The Washington Post
Friday, October 1, 1999; Page A25

Earthquake Rattles Mexico City, Resorts

                  Damage Limited; At Least 14 Dead

                  By Molly Moore
                  Washington Post Foreign Service

                  MEXICO CITY, Sept. 30—A powerful earthquake rattled Mexico City
                  office towers and damaged hundreds of adobe houses in the Pacific Coast
                  state of Oaxaca today, leaving at least 14 people dead across southern
                  Mexico.

                  Damage from the quake, which registered a magnitude of 7.5, was not
                  widespread. But the tremors sent hundreds of thousands of frightened
                  people into the streets of cities and villages from West Coast resort
                  communities to the downtown business district of the capital.

                  Nine of the reported deaths occurred in Oaxaca. The victims included two
                  women whose house collapsed on them, a man killed by falling debris as
                  he ran from his office and a 9-year-old girl who died of a heart attack,
                  according to Oaxaca Gov. Jose Murat Casab.

                  An elderly woman in Mexico City also died of a heart attack, and a
                  70-year-old woman in the Gulf Coast state of Veracruz died when her
                  head hit the street after she tripped while fleeing her house, according to
                  Mexican radio reports.

                  In Mexico City, thousands of terrified office workers poured into the main
                  streets as office buildings swayed above them and sidewalks heaved
                  beneath their feet. In some neighborhoods, the force of the earthquake
                  bounced parked cars onto sidewalks.

                  Although earthquakes are common in southern Mexico, today's 11:30 a.m.
                  tremors prompted high levels of panic because of the force of shock waves
                  that continued for several minutes and heightened fears due to recent
                  earthquakes in Turkey and Taiwan.

                  The earthquake's epicenter reportedly was between the Pacific Coast
                  resort towns of Puerto Escondido and Huatulco, about 275 miles
                  southeast of Mexico City. An estimated 400 houses and nearly 70 miles of
                  highways were damaged in Oaxaca, according to the governor's office.
                  The quake left cracks in the walls of the historic building that houses the
                  state government offices in the capital city, also called Oaxaca, according
                  to state officials.

                  The state was left without telephone communications for about 45 minutes
                  following the earthquake, Murat said in a radio interview.
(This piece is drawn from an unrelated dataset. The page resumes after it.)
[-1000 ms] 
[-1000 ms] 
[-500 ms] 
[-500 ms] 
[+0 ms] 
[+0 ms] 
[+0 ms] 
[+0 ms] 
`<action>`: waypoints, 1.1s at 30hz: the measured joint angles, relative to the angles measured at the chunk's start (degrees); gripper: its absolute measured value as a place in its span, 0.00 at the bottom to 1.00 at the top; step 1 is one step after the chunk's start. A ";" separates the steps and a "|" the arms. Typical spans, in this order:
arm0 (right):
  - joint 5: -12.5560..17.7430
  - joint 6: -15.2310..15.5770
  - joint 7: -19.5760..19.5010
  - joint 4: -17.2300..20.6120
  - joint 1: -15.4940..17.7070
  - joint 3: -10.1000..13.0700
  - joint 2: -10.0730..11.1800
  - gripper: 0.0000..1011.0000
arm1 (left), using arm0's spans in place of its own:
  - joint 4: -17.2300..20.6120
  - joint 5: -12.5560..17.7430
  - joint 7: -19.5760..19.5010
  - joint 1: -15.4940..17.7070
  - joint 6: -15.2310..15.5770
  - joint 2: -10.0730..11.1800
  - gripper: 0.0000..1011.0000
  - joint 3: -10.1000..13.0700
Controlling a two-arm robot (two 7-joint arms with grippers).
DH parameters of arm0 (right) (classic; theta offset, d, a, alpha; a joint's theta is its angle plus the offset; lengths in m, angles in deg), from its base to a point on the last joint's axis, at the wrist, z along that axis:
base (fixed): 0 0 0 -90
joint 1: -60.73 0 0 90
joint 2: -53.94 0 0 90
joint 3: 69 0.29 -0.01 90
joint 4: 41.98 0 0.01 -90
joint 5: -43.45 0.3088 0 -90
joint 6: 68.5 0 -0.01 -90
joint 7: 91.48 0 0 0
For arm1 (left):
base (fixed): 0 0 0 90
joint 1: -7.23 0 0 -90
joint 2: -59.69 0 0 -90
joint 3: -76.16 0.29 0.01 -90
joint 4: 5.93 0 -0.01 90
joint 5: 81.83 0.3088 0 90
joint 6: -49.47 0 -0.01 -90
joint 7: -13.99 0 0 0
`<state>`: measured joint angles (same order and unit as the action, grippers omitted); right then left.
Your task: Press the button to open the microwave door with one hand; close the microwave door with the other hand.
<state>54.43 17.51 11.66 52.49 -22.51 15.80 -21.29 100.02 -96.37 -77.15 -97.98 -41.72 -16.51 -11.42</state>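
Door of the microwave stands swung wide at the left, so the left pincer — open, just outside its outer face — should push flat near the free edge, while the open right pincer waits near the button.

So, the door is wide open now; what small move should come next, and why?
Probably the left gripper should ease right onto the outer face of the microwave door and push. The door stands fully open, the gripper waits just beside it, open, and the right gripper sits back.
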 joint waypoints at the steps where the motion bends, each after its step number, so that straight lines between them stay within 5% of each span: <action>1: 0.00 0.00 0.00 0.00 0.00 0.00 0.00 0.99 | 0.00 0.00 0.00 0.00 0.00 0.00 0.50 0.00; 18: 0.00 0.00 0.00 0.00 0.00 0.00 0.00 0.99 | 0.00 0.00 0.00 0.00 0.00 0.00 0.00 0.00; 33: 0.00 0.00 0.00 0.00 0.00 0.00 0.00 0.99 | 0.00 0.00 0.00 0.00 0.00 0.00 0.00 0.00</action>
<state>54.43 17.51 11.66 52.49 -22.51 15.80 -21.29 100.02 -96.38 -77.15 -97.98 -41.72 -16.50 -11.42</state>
                  Today's earthquake was the second major tremor to hit Mexico in less
                  than four months. A June 15 temblor measuring 6.7 left 17 people dead
                  and damaged thousands of buildings, including many historic churches in
                  the south-central state of Puebla. Mexico's deadliest earthquake in modern
                  times occurred Sept. 15, 1985, when a temblor with a magnitude of 8.1
                  killed at least 9,500, most of them in Mexico City.